Sunday, February 13, 2022

The Big Hand Syndrome

Since my accident last year, my wife and I have been going for longer walks (since I could not run then). We enjoy the time together since it gives us a chance to share our thoughts, talk things out and simply hang out.

What we have noticed is that our hands are often swollen at the end of these hour long walks. It never happens when we go for a run, only after a walk.

Looking through some endurance related forum boards revealed that this is fairly common among ultra runners too. Ultra runners complain that their hands look like a "blown up rubber glove" or having fingers that feel "tight and hard to bend".

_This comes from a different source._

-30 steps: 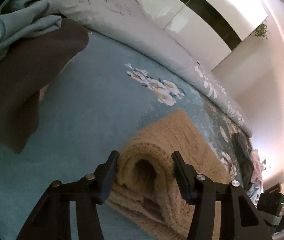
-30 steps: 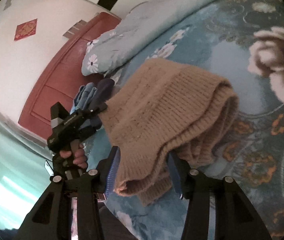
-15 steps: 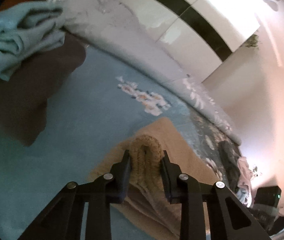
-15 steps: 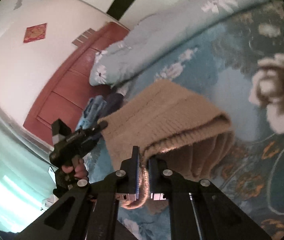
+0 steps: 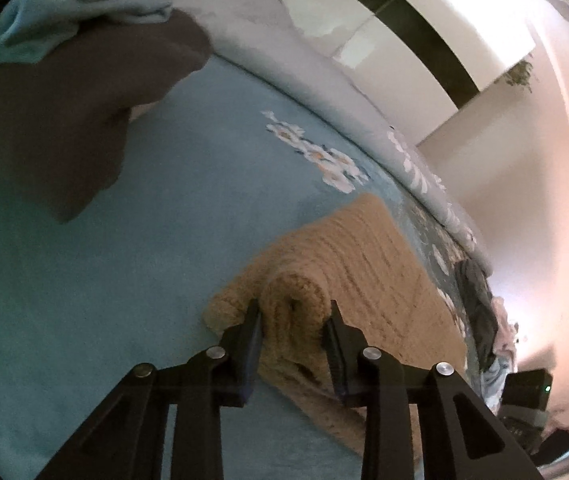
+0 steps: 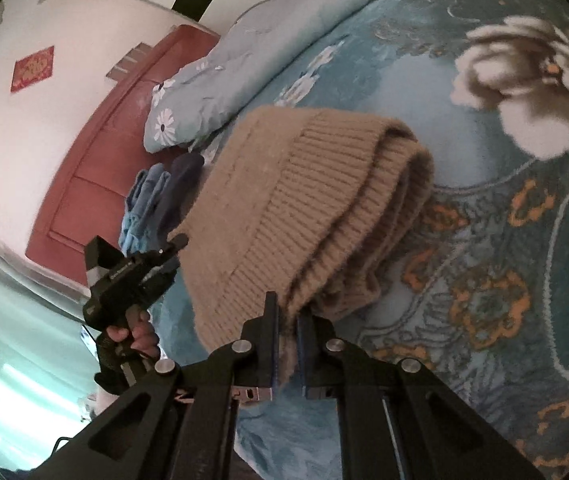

I've tried looking for research regarding the causes of hand swelling during walking/ moderate exercise, but not much can be found. It has been suggested by one published report that one out of four people will experience swollen fingers/ hand while walking. Women seem to be more commonly affected than men. 

There have also been suggestions that arm motion, heat-related issues or metabolic changes may play a part but nothing seems conclusive. 

One study (reference below) referred to the post-walking hand swelling as the "big hand syndrome".

It is suggested that hand swelling may be a result of the way our bodies and blood vessels respond to blood flow during exercise. Since exercise increases blood flow to our heart, lungs and our lower limb muscles (while walking) blood flow to our hands is reduced. This makes our hands cooler while the blood vessels react by opening wider, leading to swelling in the hands. 

As you contiune on your walk, your muscles try to dissipate the heat generated by pushing blood to the vessels closest to the surface of your body. This response makes you pespire and can also contribute to hand swelling.

In hot, sunny and extremly humid Singapore, skin blood flow and circulation may be compromised and regulation of body temperature will be more difficult, even during light exercise. Vasodilation (opening of blood vessels) occurs to cool our bodies by pespiring.

Depending on how much water we drink and our bodies' ability to cool itself, this may create a fluid imbalance, leading to excess fluid in the skin and underlying tissues.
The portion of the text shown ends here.